The album is a strict DIY home recording, but this is not the low-fi sound of Lou Barlow’s bedroom. McCormack seems hellbent on making the anti-home-recording. More is more. Layer upon layer of high- and low-end sounds compete for supremacy in the mix, but somehow it all seems to work. There is no doubt that his intention is to make a dirty—at times damaged—sounding record. It’s a plan that threatens to undo things at times. The digital distortion on "Devil Killin’ Blues" is almost more than can be tolerated—until you find yourself delivered from evil by the next soaring guitar hook or angelic vocal.

And one cannot really discuss Joshua McCormack's music without bringing up his voice. McCormack possesses the rarest of gifts, a truly beautiful voice. Its hard not to make the comparison to the late Jeff Buckley. They share an incredibly similar tonality. It’s almost too beautiful for rock ’n’ roll music, but on "The Phantom King," McCormack is determined to deliver a wider range of emotions than beauty alone can provide, and this is where he really finds his own voice.

One of the best examples of this is the sonic blast of punk fury-turned-space-aged disco ballad called "Galaxy of Doom." Following a bombastic, distorted call-and-response shouting match with his band, in which McCormack attempts to shred his vocal chords, he provides a brief comedown for the listener, singing calmly over a fuzzed-out bridge before taking off for another planet with an ethereal falsetto soaring high above Paul Cullen’s dirty funk/soul bass groove. Then, as if to prove he’s more than just a pretty voice, McCormack takes us out with a guitar riff that would sound at home on Brian Eno’s "Here Come the Warm Jets." It's a wild, rewarding ride.

When the dust settles after the dizzying, frantic pace of the opening quartet of nonstop rockers, McCormack finally gives in to his sentimental side. The storytelling takes on a more personal tone with "The Birth of a Star," a joyful vocal suspended over a minimal soundscape, giving way only in its final moments to giggles and burps from a synthesizer no longer able to contain itself.

There’s a feeling of joy that permeates the entire album—perhaps best exemplified by the exuberant "Terminal Velocity." One of the most straightforward songs on the record, there is an almost cheesy quality to the sparkly synth sounds of the verse before the chorus propels it forward with a power reminiscent of Queen's finest pop moments, as McCormack happily expresses, "My love … victim of your gravity."

This album is an absolute explosion of musical styles. "Devil Killin' Blues" manages to ride a classic Memphis slide guitar straight through the crossroads into a head-on collision with London's '90s Drum and Bass underground. "Man from the Future" replaces a magical techno soundscape with a majestic solo from guitar whiz John Prestipino that wouldn't sound out of place on Led Zeppelin IV. "The Fog of War" surrounds a more traditional ballad with lush strings while a keyboard conjures memories of the world of the film "Midnight Cowboy," but these memories are quickly replaced by the same keyboard bringing us to the world of Queen's "Flash Gordon" via "Border Jumpers." Finally, the moving closing statement "Wolves" revels in nostalgia as an accordion waltzes through a hazy black and white Paris of the mind.

McCormack has the rare ability to see beauty and romance in everyday life that leaves most longing for worlds of fantasy—turning moments easily taken for granted into moments of wonder.
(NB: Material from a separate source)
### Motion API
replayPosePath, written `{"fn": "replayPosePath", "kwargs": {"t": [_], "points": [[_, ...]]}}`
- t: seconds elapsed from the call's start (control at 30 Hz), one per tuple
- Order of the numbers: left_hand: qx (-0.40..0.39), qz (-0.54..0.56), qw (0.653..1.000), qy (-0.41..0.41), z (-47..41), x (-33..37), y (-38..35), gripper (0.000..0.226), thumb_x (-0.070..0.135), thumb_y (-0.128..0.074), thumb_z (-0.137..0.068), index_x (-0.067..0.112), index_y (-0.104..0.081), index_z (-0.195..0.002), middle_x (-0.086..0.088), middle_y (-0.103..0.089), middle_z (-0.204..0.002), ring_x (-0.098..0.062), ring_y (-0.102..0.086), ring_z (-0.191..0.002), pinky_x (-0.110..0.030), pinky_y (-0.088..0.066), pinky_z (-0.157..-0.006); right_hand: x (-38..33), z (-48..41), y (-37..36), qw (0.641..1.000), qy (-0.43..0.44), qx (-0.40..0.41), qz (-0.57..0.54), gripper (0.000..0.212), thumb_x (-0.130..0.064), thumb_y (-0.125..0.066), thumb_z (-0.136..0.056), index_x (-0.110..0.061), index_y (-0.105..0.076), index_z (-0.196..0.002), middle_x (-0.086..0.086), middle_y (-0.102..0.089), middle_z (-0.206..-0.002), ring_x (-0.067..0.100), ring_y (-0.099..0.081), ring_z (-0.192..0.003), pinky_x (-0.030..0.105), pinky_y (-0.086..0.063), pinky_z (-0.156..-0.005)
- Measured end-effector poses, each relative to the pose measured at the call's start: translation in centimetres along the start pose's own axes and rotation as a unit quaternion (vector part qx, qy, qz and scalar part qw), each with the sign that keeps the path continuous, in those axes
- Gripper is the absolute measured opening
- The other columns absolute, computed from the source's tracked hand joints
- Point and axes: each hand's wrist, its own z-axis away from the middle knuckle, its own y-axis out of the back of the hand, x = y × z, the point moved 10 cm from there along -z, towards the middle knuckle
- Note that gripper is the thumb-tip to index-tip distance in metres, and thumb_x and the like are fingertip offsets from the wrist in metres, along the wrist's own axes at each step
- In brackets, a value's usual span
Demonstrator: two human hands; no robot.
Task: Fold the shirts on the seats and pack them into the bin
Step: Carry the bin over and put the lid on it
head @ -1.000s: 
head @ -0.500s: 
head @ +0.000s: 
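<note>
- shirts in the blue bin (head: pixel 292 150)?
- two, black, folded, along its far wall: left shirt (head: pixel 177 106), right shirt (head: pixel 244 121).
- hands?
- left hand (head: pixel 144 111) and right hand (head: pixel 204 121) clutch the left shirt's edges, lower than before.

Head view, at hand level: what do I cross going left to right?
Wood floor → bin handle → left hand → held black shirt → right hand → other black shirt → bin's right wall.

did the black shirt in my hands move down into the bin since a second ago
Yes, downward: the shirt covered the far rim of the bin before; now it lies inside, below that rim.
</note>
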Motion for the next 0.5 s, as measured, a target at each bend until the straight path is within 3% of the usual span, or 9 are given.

Regardless of all the madness the world has to offer, he knows that "the girl of my dreams has a place in my bed watching my breath" in "Wolves." In "Stranger in the Springtime," McCormack experiences the innocence of his young son, as he takes in the excitement of the new world around him, asking "stranger of the springtime, be my only mirror."

Ultimately "The Phantom King" is a joyful celebration of life, love and family.

As highly as I thought of "Funeral of the Siren," I wasn’t sure I wanted a different album from Joshua McCormack. "The Phantom King" is not only different, but it’s also a powerful reminder that great artists don’t stand still—they keep moving forward.